WHAT IS NEEDED:
The whole listing below needs to be retyped without a single change.

GIVEN DATA:
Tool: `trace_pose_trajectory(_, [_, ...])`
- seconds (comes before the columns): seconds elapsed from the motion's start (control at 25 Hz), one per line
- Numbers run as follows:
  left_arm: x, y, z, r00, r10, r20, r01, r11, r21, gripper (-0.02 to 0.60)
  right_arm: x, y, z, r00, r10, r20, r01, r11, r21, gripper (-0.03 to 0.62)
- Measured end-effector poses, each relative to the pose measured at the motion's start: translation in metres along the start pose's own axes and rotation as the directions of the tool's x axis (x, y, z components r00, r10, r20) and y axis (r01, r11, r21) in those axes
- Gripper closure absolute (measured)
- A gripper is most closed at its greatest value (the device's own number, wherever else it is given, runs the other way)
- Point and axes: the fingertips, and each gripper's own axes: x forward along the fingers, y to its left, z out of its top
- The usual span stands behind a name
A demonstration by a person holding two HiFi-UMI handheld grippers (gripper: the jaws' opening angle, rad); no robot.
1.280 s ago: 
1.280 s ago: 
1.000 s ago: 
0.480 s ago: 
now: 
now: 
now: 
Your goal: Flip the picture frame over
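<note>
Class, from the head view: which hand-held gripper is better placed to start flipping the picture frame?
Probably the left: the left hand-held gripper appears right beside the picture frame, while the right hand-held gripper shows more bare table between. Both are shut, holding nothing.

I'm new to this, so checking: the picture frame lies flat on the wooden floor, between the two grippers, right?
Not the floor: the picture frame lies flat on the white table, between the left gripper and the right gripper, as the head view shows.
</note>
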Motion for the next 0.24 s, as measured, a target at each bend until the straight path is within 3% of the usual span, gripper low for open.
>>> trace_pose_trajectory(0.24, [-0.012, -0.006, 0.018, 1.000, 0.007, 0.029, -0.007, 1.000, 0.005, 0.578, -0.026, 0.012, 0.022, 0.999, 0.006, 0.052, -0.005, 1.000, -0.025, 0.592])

OUTPUT:
Tool: `trace_pose_trajectory(_, [_, ...])`
- seconds (comes before the columns): seconds elapsed from the motion's start (control at 25 Hz), one per line
- Numbers run as follows:
  left_arm: x, y, z, r00, r10, r20, r01, r11, r21, gripper (-0.02 to 0.60)
  right_arm: x, y, z, r00, r10, r20, r01, r11, r21, gripper (-0.03 to 0.62)
- Measured end-effector poses, each relative to the pose measured at the motion's start: translation in metres along the start pose's own axes and rotation as the directions of the tool's x axis (x, y, z components r00, r10, r20) and y axis (r01, r11, r21) in those axes
- Gripper closure absolute (measured)
- A gripper is most closed at its greatest value (the device's own number, wherever else it is given, runs the other way)
- Point and axes: the fingertips, and each gripper's own axes: x forward along the fingers, y to its left, z out of its top
- The usual span stands behind a name
A demonstration by a person holding two HiFi-UMI handheld grippers (gripper: the jaws' opening angle, rad); no robot.
1.280 s ago: 
1.280 s ago: 
1.000 s ago: 
0.480 s ago: 
now: 
now: 
now: 
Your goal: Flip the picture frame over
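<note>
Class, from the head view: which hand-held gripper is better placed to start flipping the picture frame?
Probably the left: the left hand-held gripper appears right beside the picture frame, while the right hand-held gripper shows more bare table between. Both are shut, holding nothing.

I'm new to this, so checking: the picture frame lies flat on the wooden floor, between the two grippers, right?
Not the floor: the picture frame lies flat on the white table, between the left gripper and the right gripper, as the head view shows.
</note>
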Motion for the next 0.24 s, as measured, a target at each bend until the straight path is within 3% of the usual span, gripper low for open.
>>> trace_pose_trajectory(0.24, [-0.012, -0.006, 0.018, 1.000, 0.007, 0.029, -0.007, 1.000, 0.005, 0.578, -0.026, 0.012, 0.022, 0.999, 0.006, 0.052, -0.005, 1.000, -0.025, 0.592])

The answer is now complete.